Calcium-dependent, non-apoptotic, large plasma membrane bleb formation in physiologically stimulated mast cells and basophils
Published in Journal of Extracellular Vesicles, 2019
C. Jansen, C Tobita, E. U. Umemoto, J. Starkus, N. M. Rysavy, L. M. N. Shimoda, C. Sung, A.J. Stokes, H Turner
Mast cells are immune cells with very marked and functional membrane rearrangements upon activation. Since the first histological descriptions of mast cell activation in the 1880s, it has been recognized that visible, reversible, membrane derangements are linked to the activation process.

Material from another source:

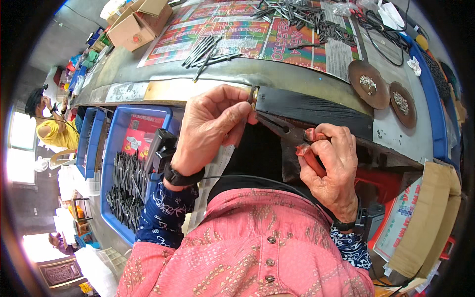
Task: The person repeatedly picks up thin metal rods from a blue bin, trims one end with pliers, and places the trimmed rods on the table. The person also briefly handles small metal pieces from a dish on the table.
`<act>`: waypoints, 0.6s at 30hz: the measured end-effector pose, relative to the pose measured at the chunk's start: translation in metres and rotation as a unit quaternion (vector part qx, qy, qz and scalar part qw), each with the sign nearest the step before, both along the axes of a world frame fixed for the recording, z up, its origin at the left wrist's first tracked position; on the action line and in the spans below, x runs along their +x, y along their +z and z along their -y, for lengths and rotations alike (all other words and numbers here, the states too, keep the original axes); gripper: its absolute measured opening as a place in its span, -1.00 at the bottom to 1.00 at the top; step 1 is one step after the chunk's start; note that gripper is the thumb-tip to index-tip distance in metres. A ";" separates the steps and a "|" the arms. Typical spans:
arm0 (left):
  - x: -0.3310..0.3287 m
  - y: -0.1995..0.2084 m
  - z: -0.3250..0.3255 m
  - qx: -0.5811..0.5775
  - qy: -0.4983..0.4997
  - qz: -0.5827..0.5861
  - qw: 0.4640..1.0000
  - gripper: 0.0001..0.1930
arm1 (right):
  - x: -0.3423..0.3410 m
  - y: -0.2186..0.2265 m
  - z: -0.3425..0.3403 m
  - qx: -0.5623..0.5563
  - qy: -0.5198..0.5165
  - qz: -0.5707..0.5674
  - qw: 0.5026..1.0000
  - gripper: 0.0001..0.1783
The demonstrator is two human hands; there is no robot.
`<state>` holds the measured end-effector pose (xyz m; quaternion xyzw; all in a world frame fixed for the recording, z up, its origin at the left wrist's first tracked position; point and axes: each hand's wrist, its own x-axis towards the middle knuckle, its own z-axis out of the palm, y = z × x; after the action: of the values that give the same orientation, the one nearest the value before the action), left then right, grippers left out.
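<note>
My left hand is closed, thumb and forefinger pinching a thin dark piece at the table's front edge. What kind of piece it is I cannot make out. In my right hand is a pair of pliers with orange-red grips, its handles slightly spread. The plier jaws point left and reach to the fingertips of my left hand; whether they touch the piece is hidden. Just right of the pinched piece, a black bar runs along the table edge.
Slim black pieces lie on the printed table cover, with a larger heap behind. Two brown dishes hold small metal parts. A blue bin of black pieces stands left. Cardboard is at right; a person in yellow sits far left.
</note>
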<state>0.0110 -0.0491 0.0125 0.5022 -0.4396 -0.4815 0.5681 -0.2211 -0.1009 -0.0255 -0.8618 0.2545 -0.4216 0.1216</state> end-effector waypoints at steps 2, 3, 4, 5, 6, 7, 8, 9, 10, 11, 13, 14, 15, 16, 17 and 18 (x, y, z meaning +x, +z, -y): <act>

Ehrlich’s original descriptions of ‘side chain theory’ included representations of membrane vesicularization on mast cells [8]. Through the seminal EM studies of the Dvorak group in the 1970s and 1980s, to current live-cell fluorescence-based studies, it is clear that mast cells, in addition to the Rho/Rac-mediated membrane ruffling that is common to activating leukocytes, undergo distinctive dynamic membrane changes [9–17]. These are: (1) the formation and release of small (~10 nm diameter) exosomes [18,19], putative intercellular communication structures on which there is an extensive literature and (2) the release of ~50 nm secretory vesicles [20,21]. A third type of membrane rearrangement has been documented in two types of studies in model or primary mast cells – the formation of very large (>1 micron)-diameter membrane protrusions that do not detach. The other instance in which these large structures have been documented is in the enigmatic ‘degranulation channel’ [22] into which the proteoglycan cores of secretory granules (SGs) have been proposed to discharge, followed by the fusion of secretory vesicles into large structures. The formation of apparent degranulation channels has been observed in EM sections of tissue resident and circulating mast cells and basophils [11,23], but their physiological realization, relevance and mechanisms of formation are poorly understood.